Would you retype every line below without changing anything?
____
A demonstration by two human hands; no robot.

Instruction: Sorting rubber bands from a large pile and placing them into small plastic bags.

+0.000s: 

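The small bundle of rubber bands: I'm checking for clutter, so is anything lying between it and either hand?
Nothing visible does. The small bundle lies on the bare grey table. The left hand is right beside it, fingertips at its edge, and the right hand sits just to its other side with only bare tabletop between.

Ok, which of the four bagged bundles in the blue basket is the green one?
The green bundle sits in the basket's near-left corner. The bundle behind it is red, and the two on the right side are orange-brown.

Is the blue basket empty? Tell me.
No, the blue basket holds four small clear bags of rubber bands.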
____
=== TASK SOLUTION ===
A demonstration by two human hands; no robot.

Instruction: Sorting rubber bands from a large pile and placing them into small plastic bags.

+0.000s: 

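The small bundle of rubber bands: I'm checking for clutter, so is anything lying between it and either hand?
Nothing visible does. The small bundle lies on the bare grey table. The left hand is right beside it, fingertips at its edge, and the right hand sits just to its other side with only bare tabletop between.

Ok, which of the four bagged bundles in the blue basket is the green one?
The green bundle sits in the basket's near-left corner. The bundle behind it is red, and the two on the right side are orange-brown.

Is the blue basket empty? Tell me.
No, the blue basket holds four small clear bags of rubber bands.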

No more output is given for this exercise.